• EXERCISE:
Using the listing below, copy every line that mentions "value".

• MATERIAL TO PROCESS:
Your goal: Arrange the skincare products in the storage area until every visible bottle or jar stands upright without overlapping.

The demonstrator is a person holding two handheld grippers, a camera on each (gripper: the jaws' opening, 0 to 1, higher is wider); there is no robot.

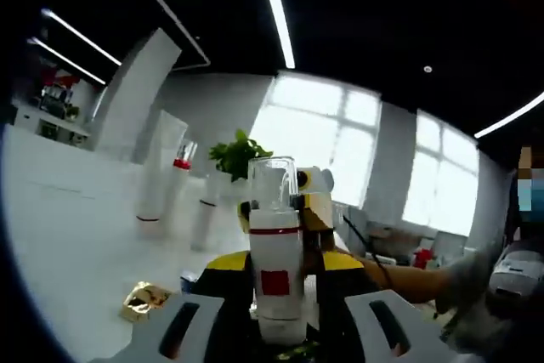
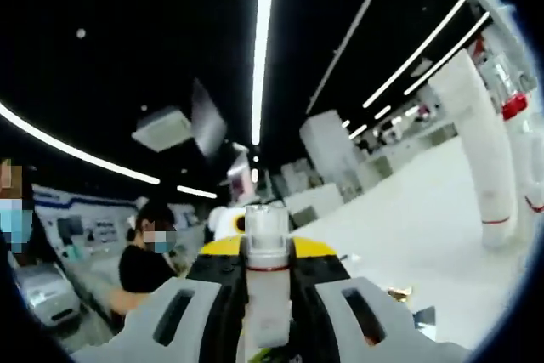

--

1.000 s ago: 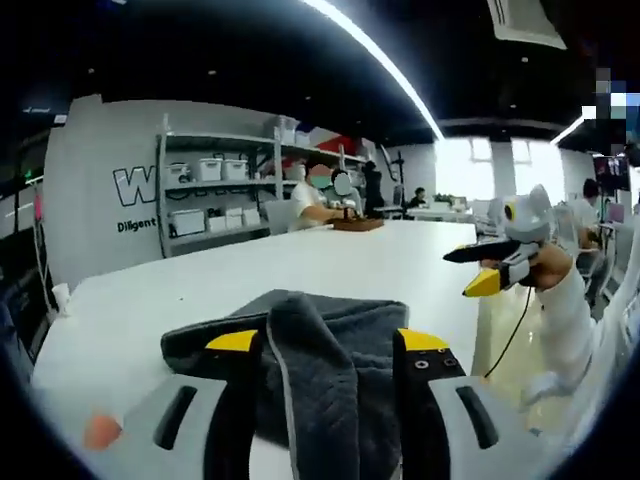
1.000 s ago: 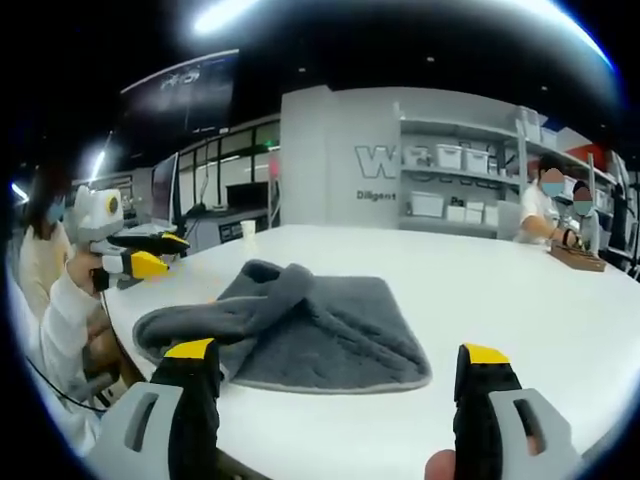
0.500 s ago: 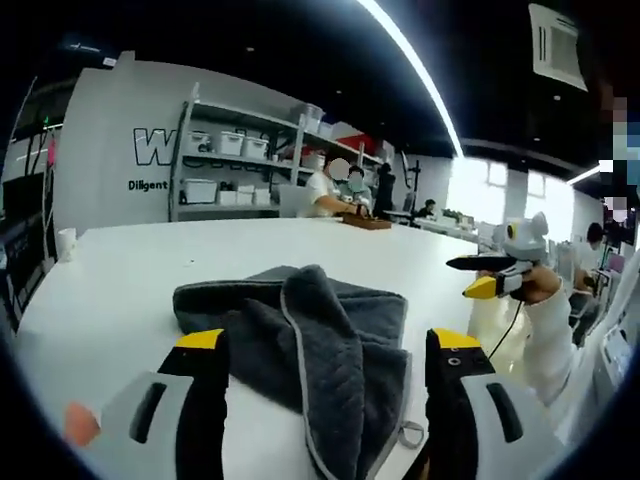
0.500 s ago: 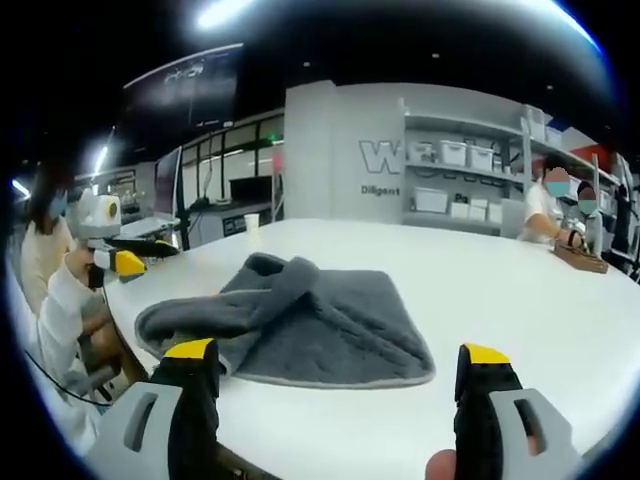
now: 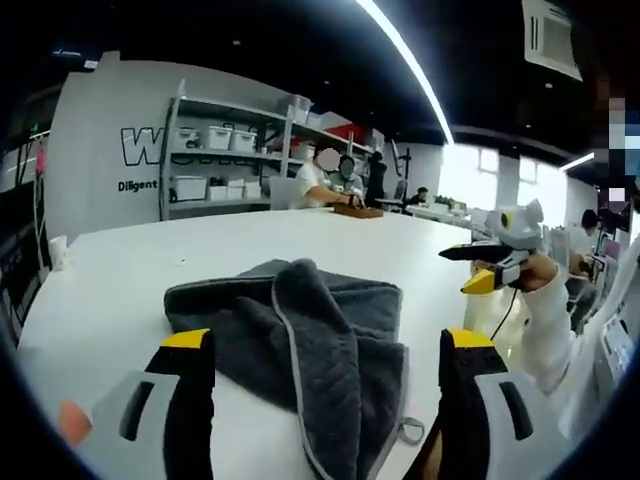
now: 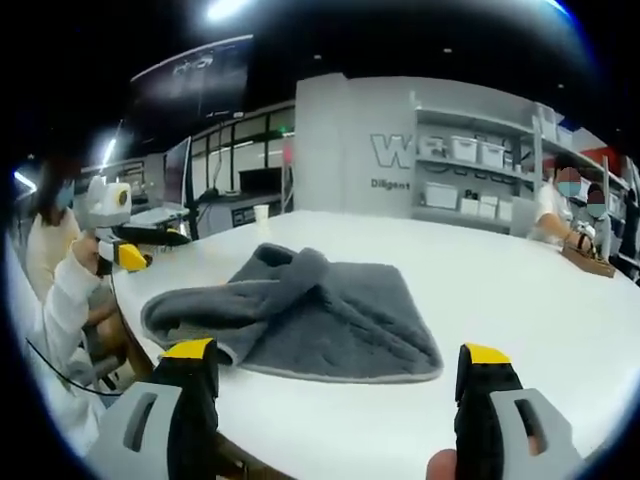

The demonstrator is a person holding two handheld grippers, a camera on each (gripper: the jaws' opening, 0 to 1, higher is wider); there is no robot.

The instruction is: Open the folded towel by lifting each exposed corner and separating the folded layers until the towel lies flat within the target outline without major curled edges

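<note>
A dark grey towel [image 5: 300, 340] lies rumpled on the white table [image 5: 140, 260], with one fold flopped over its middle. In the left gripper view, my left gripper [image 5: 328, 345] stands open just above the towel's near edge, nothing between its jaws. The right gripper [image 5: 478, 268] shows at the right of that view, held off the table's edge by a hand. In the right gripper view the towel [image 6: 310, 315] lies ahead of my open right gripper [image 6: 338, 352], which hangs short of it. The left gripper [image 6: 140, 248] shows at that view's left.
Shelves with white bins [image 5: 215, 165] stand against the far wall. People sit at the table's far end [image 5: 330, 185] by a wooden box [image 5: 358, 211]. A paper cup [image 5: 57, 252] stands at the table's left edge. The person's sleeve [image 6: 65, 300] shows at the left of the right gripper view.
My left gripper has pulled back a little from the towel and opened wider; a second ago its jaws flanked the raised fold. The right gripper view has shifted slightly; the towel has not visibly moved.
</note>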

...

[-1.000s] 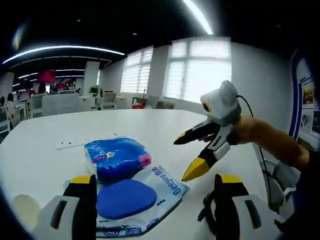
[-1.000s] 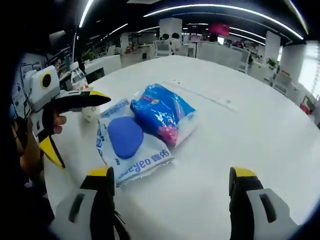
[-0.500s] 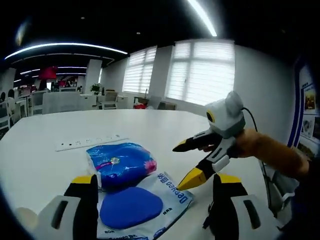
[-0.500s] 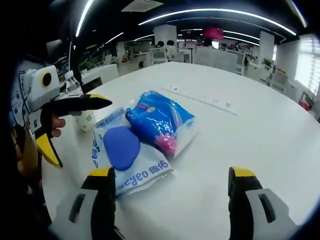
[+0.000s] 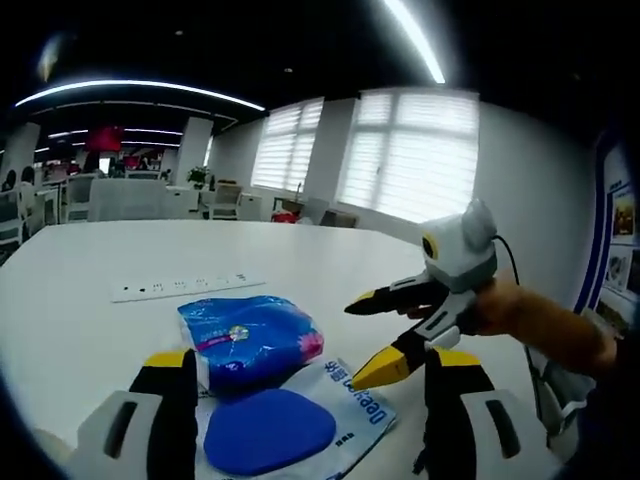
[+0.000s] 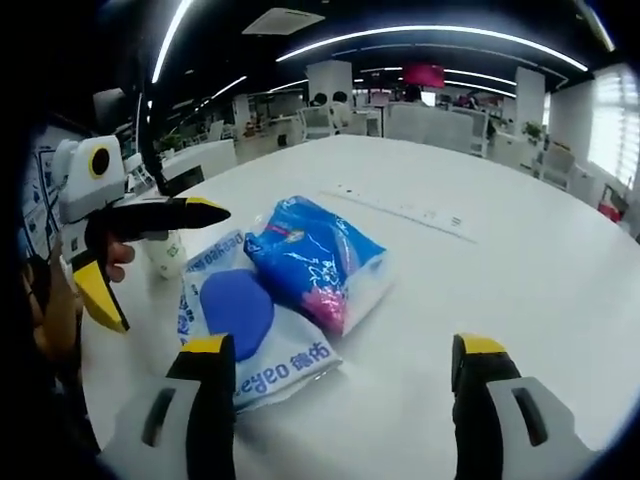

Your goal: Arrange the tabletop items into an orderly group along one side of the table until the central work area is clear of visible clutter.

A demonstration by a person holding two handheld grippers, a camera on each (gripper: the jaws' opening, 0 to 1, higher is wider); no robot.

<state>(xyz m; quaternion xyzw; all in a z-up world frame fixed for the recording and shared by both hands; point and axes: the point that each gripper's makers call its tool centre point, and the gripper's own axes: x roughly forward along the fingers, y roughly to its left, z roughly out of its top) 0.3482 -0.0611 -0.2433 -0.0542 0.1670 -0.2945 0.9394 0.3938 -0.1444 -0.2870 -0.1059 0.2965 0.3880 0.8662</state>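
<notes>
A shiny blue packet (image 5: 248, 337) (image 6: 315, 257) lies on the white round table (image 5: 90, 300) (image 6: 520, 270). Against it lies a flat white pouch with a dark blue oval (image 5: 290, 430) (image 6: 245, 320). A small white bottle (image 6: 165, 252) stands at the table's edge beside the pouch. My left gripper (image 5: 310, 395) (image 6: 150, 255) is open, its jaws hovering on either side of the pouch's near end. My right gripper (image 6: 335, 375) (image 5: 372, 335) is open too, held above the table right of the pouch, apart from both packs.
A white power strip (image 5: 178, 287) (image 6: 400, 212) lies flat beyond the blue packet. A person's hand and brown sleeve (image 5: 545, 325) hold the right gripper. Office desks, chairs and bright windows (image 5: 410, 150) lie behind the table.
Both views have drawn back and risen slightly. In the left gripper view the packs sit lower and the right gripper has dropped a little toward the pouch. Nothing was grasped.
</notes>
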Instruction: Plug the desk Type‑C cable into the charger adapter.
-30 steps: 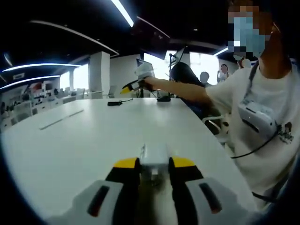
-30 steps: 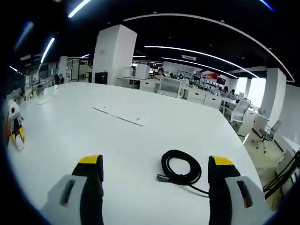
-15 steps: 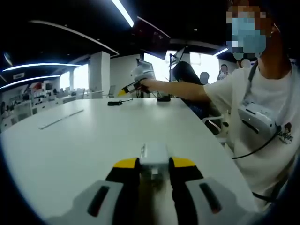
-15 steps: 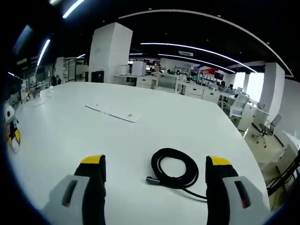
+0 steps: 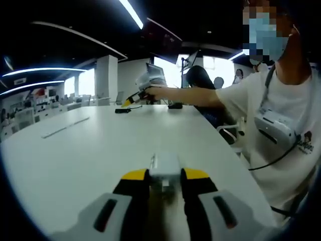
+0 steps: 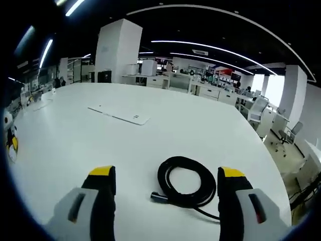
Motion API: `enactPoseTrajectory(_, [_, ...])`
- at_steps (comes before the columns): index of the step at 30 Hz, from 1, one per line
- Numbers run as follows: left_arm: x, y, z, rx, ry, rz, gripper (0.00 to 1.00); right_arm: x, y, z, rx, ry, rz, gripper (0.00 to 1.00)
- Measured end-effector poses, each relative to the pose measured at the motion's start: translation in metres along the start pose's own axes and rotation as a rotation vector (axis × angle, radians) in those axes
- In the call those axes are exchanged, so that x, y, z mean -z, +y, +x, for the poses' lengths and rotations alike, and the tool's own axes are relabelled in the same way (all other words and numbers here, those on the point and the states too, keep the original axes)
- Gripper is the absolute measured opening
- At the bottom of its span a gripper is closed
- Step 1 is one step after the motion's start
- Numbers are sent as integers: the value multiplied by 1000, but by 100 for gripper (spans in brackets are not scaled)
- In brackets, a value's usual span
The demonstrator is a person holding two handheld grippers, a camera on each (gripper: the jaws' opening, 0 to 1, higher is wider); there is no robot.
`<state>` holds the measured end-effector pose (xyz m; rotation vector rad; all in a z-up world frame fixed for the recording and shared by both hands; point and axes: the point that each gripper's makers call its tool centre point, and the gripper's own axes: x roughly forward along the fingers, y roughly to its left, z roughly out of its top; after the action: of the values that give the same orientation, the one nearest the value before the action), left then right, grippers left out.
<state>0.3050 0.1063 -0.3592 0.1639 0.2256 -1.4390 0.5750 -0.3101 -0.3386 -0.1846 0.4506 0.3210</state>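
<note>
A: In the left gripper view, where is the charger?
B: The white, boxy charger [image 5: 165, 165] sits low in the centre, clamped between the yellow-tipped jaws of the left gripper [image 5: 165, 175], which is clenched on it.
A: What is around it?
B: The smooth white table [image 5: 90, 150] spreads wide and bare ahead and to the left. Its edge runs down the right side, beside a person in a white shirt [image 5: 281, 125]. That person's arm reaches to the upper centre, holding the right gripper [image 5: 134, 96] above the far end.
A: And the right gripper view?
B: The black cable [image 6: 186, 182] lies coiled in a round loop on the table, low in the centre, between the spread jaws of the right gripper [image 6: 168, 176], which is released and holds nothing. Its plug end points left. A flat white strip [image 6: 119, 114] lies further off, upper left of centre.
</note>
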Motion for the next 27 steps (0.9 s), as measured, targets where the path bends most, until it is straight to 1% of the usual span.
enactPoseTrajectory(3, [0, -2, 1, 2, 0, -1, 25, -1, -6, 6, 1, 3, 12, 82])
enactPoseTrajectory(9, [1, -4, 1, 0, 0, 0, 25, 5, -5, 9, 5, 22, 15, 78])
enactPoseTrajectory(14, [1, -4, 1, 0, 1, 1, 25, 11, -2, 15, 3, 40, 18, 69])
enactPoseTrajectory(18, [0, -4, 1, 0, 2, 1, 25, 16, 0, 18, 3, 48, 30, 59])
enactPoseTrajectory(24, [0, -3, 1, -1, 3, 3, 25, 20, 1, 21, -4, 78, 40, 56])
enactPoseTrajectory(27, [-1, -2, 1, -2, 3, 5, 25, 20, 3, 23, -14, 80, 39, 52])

• RESPONSE TO THIS TASK:
- Numbers are sent as integers: the value multiplied by 1000, but by 100 for gripper (spans in brackets are not scaled)
- In brackets, a value's usual span
`<state>` holds the measured end-effector pose (xyz m; rotation vector rad; all in a z-up world frame fixed for the recording and shared by both hands; point and axes: the point that each gripper's makers call its tool centre point, and the gripper's own axes: x roughly forward along the fingers, y roughly to its left, z roughly out of its top; after the action: of the values that give the same orientation, the one nearest the value before the action), left then right, grippers left out.

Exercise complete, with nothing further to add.